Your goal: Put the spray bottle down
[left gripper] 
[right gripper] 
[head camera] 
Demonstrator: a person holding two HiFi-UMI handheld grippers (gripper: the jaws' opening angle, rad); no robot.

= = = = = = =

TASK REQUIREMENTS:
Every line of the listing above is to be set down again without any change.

ANSWER BELOW:
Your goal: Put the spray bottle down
[left gripper] 
[right gripper] 
[head camera] 
Demonstrator: a person holding two HiFi-UMI handheld grippers (gripper: the jaws' opening angle, rad); no robot.

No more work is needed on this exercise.